A band of such hoodlums was looting a number of stores. A squad of communists gave them battle. The goods in the stores were now the property of the working class, and looting had become a crime. From an apartment in the rear of a store came piercing cries for help. Three or four men from my column forced their way into the apartment. After a while they returned and reported: Two plunderers had surprised a girl in her bed. One of them had grasped the girl’s wrists and the other raped her. My comrades had yanked the two into the now empty store.

“You made them cold, I hope?” I said. I heard no shots.

“With bayonets,” one of the comrades answered.

We advanced, keeping close to the houses. There was no time to lose. It was still dark, and the surprise element is greatest in the hours before dawn. We moved toward the center of Hamburg. Other columns, I knew, were doing the same from all surrounding points.

Despite the dead and wounded we had lost, my group was stronger now. Clusters of volunteers followed the spearhead. Many streets swarmed with people. Party agitators endeavored to draw people into the streets and to keep them there. Skoblevski’s instructors had made it clear to us that it was important to have crowded streets when fighting took place. Nothing will rouse the wrath of the population so much as police firing into unarmed masses. At intersections, small groups of partisans collected kerosene in garbage cans and heaps of old rags; their task was to stop police lorries with sudden barricades of fire.

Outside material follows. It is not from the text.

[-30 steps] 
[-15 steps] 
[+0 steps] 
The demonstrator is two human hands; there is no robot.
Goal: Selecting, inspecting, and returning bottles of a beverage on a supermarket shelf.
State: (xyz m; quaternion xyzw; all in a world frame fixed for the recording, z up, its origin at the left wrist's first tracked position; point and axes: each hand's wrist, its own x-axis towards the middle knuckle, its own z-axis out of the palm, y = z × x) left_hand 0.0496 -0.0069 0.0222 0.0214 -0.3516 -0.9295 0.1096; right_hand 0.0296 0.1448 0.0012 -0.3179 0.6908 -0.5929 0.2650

At daybreak we met resistance. A strong force of Security Police had entrenched around a small railway bridge, behind nearby trees and in adjoining houses. Their carbines cracked.

“Disperse! To the roofs!”

We dived into the houses on both sides. Doors splintered under carbine butts, and tenants in pajamas and night-shirts fled toward the cellars. Men crouched in windows, on the balconies, on the roofs. As if by common consent, the communist units held their fire. It was the prelude to what Soviet officers had taught us was the “bottling up” maneuver.

The police did not walk into the trap. We settled down to an hour of sniping. The machine guns of the police blasted away at anything that moved in the street. We tried to work ourselves toward the enemy by advancing over the roofs, but we lacked the ropes and ladders necessary to do this with success. A few reckless communists who straddled window sills to take better aim were quickly hit. One roared and spread out his arm, and plunged down from a height of five stories. Lying half in a doorway was a small child, stone-dead.

From the roof of a tenement a hundred yards away came a ringing voice.

“Don’t give up. Hang on!” the voice shouted. “Reinforcements are on the way.”

Communists were marching into Hamburg from all outlying communities. Then came two shrill whistles—the signal for assault. From my perch in an attic window I saw the snipers disappear from other roofs. Voices yelled: “Storm!” I leaped down four flights of stairs into a hallway already crowded with armed partisans. Perhaps one in five had a rifle, one in four a pistol, and the rest carried hammers and spiked clubs.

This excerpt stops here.